VOICI UNE LETTRE A LAQUELLE JE M'ASSOCIE QUI POSE CERTAINES CONCLUSIONS DU RESULTAT REFERENDAIRE DE DIMANCHE 29 MAI 2005.
"Le 29 mai 2005, l'escroquerie a triomphé en politique. Cette victoire du "non" porte la marque d'une inquiétante cessité et véhicule le germe en France et en Europe d'une bien noire moisson.
Les prétendus responsables politiques qui ont conduits à ce désastre, d'abord ceux qui ont légitimé ce vote destructeur, mais aussi ceux qui l'ont provoqué par rejet d'une certaine politique gouvernementale caractérisée par l'autisme et l'incompétence, devront en assumer la responsabilité devant l'Histoire.
Aucun argument du "non" ne résistait pourtant à l'analyse ou même au sens commun, malgrè les défauts indéniables d'une Europe encore en devenir et perfectible. Le résultat est cependant là, les français sont restés sourds et ont brutalement jugé "globalement négatifs" 50 ans de patiente construction européenne. Ce verdict est profondément injuste.
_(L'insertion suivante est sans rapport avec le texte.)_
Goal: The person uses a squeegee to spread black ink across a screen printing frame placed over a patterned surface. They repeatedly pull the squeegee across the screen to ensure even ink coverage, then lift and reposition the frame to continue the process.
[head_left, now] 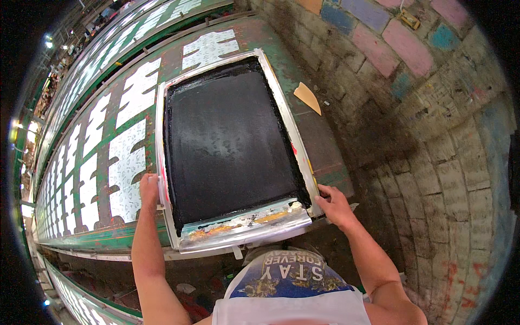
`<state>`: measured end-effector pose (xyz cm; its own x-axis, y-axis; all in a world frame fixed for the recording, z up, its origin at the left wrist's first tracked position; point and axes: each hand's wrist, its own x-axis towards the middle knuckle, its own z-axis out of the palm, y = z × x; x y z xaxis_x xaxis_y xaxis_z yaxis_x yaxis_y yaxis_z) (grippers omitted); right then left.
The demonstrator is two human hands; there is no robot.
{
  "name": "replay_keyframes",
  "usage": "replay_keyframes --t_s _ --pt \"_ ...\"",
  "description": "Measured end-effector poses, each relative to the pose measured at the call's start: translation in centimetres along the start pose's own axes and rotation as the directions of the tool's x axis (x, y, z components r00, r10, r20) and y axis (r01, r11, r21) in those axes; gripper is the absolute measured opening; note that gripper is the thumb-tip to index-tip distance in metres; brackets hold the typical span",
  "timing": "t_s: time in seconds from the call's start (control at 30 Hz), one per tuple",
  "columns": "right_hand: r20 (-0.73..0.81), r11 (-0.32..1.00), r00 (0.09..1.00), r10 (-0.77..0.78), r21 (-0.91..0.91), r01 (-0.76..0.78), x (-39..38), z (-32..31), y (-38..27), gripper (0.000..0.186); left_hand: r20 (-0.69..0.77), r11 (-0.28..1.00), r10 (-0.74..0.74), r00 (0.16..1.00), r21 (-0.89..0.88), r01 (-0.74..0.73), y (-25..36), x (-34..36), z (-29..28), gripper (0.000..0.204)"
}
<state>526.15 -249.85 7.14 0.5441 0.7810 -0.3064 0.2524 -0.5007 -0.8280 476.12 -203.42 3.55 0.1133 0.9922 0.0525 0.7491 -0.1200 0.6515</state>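
Note:
A screen-printing frame [160, 130] with pale rails lies on the end of a long green table, in front of me. Its mesh [233, 135] is coated black, with thick dark edges. Across the near end runs a shiny metal bar [249, 234], smeared with white, teal and orange paint. My left hand [149, 189] is closed on the frame's left rail near its front corner. At the opposite front corner, my right hand [334, 206] grips the right rail, thumb towards the top. Whatever lies beneath the frame is hidden.
White printed cut fabric pieces [128, 170] lie in rows along the green table [108, 237], left of and beyond the frame. A tan pointed scrap [309, 99] rests to the right. A block wall [428, 184] rises close on the right; more tables stretch along the left.

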Motion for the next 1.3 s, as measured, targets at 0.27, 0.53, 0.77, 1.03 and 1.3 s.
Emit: replay_keyframes --t_s 0.27,0.53,0.77,1.03,1.3 --pt "-0.136 0.991 0.982 0.131 0.035 -0.127 -0.5 1.0 -2.8 0.045 -0.013 0.984 0.045 0.999 -0.175 -0.046 -0.7 -0.5 0.3 0.036" --pt "-0.137 0.908 0.970 0.201 0.399 -0.131 -1.5 -3.2 -7.7 0.031 0.054 0.900 -0.118 0.991 -0.416 0.130 1.8 -0.3 -1.0 0.029" --pt "-0.382 0.795 0.909 0.168 0.598 0.105 1.7 -10.0 -5.1 0.029 0.166 0.736 -0.287 0.943 -0.592 0.328 15.5 -4.4 -1.9 0.030" --pt "-0.332 0.704 0.938 0.101 0.690 0.168 6.5 -23.7 3.2 0.033 0.095 0.730 -0.346 0.934 -0.598 0.331 29.7 -12.4 3.8 0.033" --pt "-0.134 0.644 0.989 -0.062 0.751 0.142 11.7 -29.5 5.0 0.051 -0.040 0.733 -0.399 0.916 -0.615 0.292 36.5 -20.2 3.2 0.037"
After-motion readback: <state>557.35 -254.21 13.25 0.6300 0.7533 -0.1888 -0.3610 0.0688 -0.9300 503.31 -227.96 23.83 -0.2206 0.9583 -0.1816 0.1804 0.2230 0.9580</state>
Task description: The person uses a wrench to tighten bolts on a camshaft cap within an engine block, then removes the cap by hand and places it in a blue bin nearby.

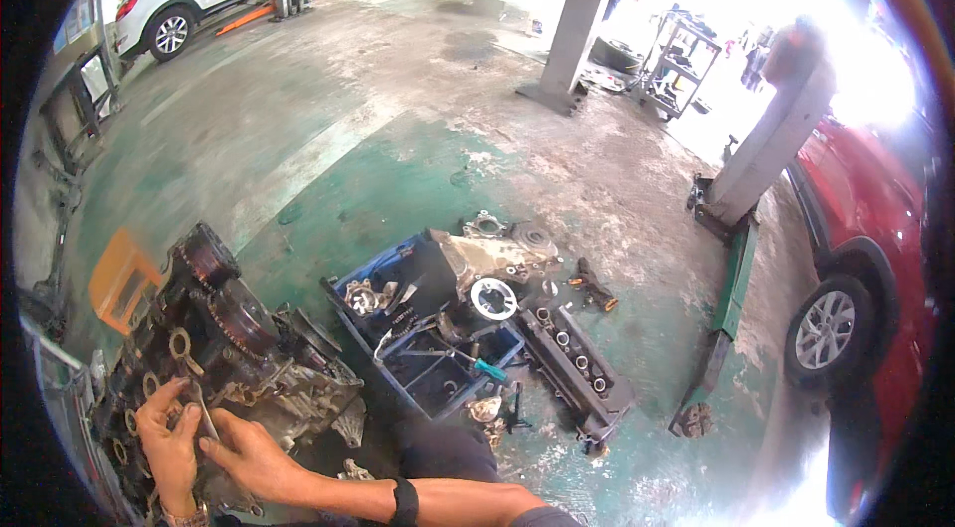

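Observation:
A dirty engine point(269, 368) with dark round gears at its far end stands at the lower left. My left hand point(167, 442) is over its near side, fingers curled and thumb bent in; what they grip is hidden. Beside it my right hand point(247, 452) is closed on a slim metal wrench point(207, 416), which runs slantwise between the two hands. The wrench's upper end lies by my left fingertips, against the engine. Several tan ring-shaped parts point(179, 343) line the engine's near side.
Right of the engine, a blue tray point(406, 390) holds loose parts and a teal-handled tool point(487, 368). A dark valve cover point(577, 373) lies beside it. Farther right are a green lift arm point(736, 278), a grey post point(771, 149) and a red car point(865, 199). An orange object point(121, 273) stands behind the engine.

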`<act>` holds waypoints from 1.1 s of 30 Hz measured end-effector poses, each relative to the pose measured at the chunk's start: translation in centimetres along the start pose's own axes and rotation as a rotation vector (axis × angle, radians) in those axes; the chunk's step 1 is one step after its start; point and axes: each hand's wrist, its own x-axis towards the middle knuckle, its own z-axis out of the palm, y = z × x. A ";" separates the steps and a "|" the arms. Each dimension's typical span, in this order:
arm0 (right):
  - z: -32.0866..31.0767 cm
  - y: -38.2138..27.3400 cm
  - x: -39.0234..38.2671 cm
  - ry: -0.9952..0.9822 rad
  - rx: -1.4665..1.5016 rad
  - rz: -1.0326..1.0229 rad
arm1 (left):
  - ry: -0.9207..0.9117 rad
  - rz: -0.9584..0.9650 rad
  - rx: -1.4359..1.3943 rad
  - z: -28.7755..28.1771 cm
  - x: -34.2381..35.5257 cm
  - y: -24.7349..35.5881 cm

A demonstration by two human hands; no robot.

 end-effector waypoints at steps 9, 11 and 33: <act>-4.2 -1.1 0.6 -0.187 0.329 0.157 | -0.060 -0.003 0.060 -0.4 -0.1 -0.8; -5.4 -1.2 1.2 -0.248 0.279 0.050 | -0.053 0.049 0.011 -0.2 -0.1 -0.8; -6.7 -2.5 0.7 -0.253 0.353 0.171 | -0.060 -0.014 -0.011 -0.2 -0.3 0.4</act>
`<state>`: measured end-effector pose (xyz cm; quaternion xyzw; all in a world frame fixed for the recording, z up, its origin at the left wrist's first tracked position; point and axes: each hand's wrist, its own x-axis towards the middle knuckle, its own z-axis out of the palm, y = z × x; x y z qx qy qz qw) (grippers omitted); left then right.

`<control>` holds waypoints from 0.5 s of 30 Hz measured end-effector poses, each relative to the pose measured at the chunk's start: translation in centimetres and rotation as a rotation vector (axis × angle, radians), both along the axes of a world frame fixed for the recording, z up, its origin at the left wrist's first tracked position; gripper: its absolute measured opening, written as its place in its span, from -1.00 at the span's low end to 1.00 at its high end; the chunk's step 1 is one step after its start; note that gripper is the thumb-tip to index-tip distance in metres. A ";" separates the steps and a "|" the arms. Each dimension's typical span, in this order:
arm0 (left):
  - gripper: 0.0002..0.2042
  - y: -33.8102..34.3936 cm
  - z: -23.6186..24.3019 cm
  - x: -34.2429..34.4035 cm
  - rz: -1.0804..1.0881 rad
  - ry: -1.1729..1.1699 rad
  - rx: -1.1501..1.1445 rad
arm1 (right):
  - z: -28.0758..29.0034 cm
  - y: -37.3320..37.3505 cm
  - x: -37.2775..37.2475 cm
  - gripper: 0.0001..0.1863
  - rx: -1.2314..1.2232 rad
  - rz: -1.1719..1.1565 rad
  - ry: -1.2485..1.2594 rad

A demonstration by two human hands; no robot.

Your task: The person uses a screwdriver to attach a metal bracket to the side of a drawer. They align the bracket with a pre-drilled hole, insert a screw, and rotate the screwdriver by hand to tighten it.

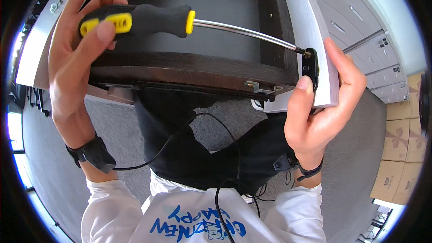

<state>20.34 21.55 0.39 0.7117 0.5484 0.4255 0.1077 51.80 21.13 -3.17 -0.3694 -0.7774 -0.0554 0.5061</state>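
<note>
My left hand (67, 69) is closed around the black and yellow handle of a screwdriver (157, 19), its thumb pressed on the grip. The metal shaft points right, and its tip meets a brass-coloured screw at the upper end of a small black oblong plate (310, 69). That plate lies against the inner face of a pale wood-grain panel (327, 85). With my right hand (321, 117) I pinch panel and plate: the thumb rests on the plate's lower end, the fingers reach round the panel's outer side. Beside the panel is a dark brown drawer (193, 67).
A metal bracket (258, 87) sits on the drawer's near side. Black cables (216, 119) run from wristbands across my lap. Grey cabinets (355, 22) with keys in their locks stand at the right, cardboard boxes (396, 139) below them. Grey carpet (342, 171) covers the floor.
</note>
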 end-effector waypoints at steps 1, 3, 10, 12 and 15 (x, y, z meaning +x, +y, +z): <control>-0.45 0.1 0.0 0.0 0.029 0.048 -0.034 | 0.0 0.0 0.0 -0.52 0.009 -0.010 -0.002; -0.48 0.3 0.2 0.8 0.124 -0.035 -0.096 | 0.0 0.0 -0.1 -0.52 0.010 -0.009 -0.016; -0.50 0.2 0.5 1.9 0.069 -0.112 -0.064 | 0.0 0.4 0.1 -0.54 0.053 -0.012 -0.031; -0.49 0.1 0.1 1.3 0.006 -0.037 0.174 | 0.2 0.3 -0.1 -0.54 0.048 -0.011 -0.035; -0.49 0.2 -0.1 -0.4 -0.034 0.091 0.044 | 0.3 0.2 0.1 -0.54 0.041 -0.019 -0.040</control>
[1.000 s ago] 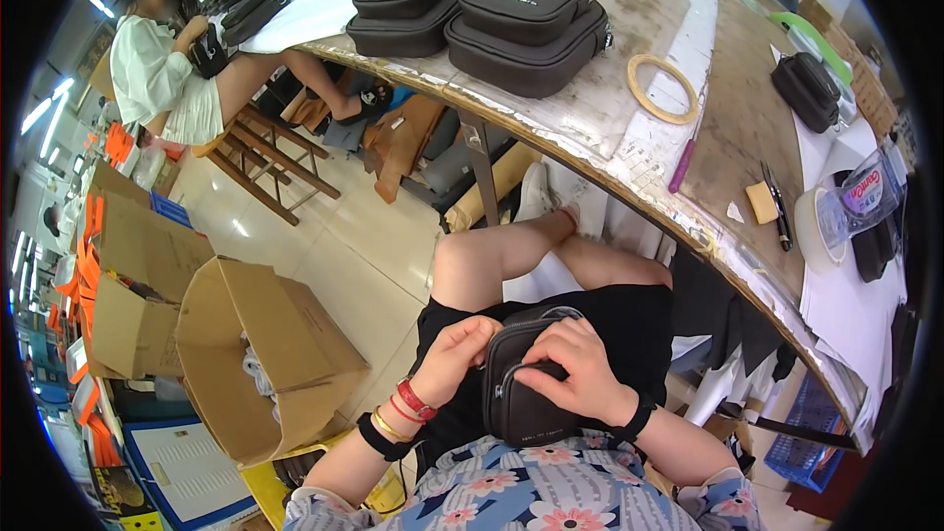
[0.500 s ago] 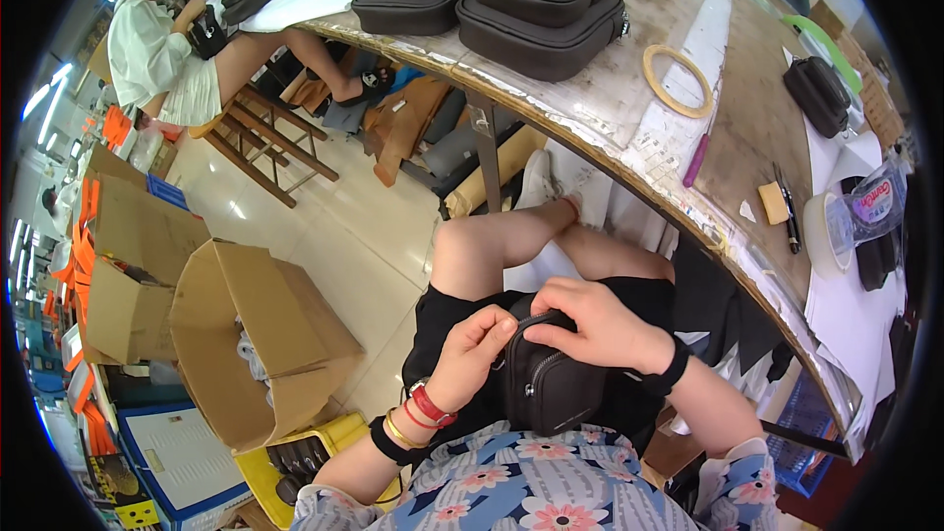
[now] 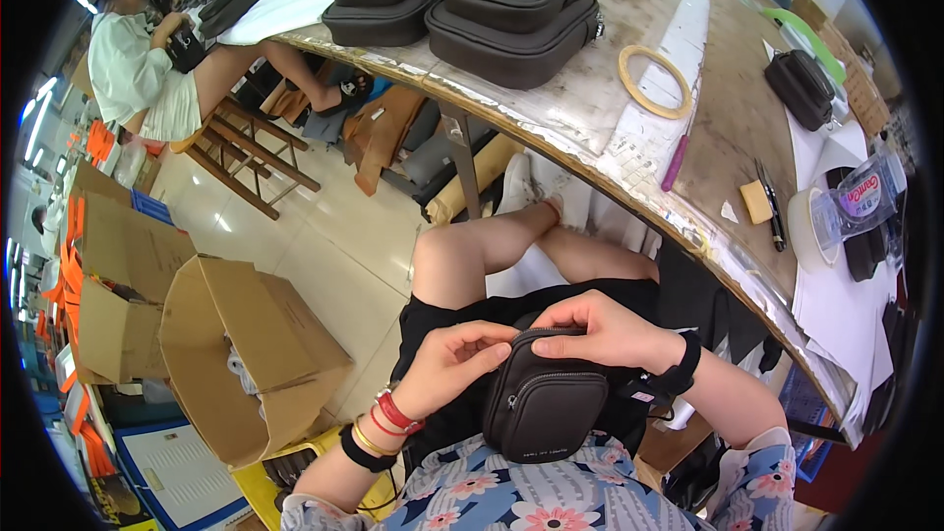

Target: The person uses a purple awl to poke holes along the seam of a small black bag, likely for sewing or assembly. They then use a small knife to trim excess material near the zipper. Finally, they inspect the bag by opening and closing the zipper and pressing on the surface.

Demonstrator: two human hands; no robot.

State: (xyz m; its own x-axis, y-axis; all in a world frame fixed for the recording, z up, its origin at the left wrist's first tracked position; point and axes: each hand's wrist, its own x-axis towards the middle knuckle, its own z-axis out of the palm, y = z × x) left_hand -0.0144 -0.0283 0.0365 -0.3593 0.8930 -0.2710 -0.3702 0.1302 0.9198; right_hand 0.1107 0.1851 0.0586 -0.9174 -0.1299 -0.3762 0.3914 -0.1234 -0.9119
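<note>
A small dark brown zipped bag (image 3: pixel 556 413) lies in my lap, its front pocket facing up towards me. A curved zip with a metal puller runs around that pocket. At the bag's upper left edge, my left hand (image 3: pixel 454 364) pinches the rim with thumb and fingertips. Across the top, my right hand (image 3: pixel 619 332) grips the edge by the main zip, thumb on the near side and fingers bent over the far side. Whatever lies beneath the right fingers is hidden.
Stacked dark bags (image 3: pixel 511 29) stand on the worn worktable (image 3: pixel 570 123), with a tape ring (image 3: pixel 655 82), a purple-handled tool (image 3: pixel 675 163) and a black pen (image 3: pixel 771 206). An open cardboard box (image 3: pixel 256 354) stands at my left. Another person (image 3: pixel 143 54) sits at far left.
The bag has turned slightly and shows more of its front. My left fingers have straightened along its edge, and the right thumb lies flatter on the top. The whole view has shifted slightly.
</note>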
Mais ce "non" doit être entendu sous peine de plus graves déconvenues encore. Je suis convaincu que les français n'ont pas voté sur l'Europe, dont ils ne connaissent malheureusement pas grand chose, sauf les souverainistes et nationalistes affirmés. Contrairement à ce qui a été dit les français n'ont pas étudié la Constitution et voté en toute connaissance de cause, sinon le "oui" aurait été évident pour une large majorité d'entre eux. Même pour des spécialistes et des juristes cette Constitution est un texte compliqué et pour apprécier ses mérites encore aurait-il fallu être capable de la comparer aux traités en vigueur.
Mais dans un référendum, élection particulière dans laquelle une question lui est posée, on ne demande pas à l'électeur d'être un expert, un technicien juriste, on lui demande de donner son avis, d'exprimer son sentiment. La réponse se fonde parfois sur la raison, la réflexion, parfois elle provient d'une dimension plus profonde, plus intime, la conviction ou l'instinct. Il en a été ainsi ce soir.
Comme dans toute décision, la conviction se forge au travers de médiateurs, de relais d'opinions, la presse, la société civile, les ténors politiques, les intellectuels, ... Cette construction de l'intime conviction repose sur la confiance que l'on accorde à celui qui vous apporte les explications que l'on demande.
Et c'est là que le référendum de ce soir fait éclater la gravité de la situation. La société et ses composantes les plus éclairées, les plus dignes invitaient presqu'unanimement à voter "Oui". Mais les français ont préféré suivre les consignes du vote négatif auquel les appelaient les franges extrêmes de la société, malopportunement servies par quelques tacticiens en mal de rebondissements politiques.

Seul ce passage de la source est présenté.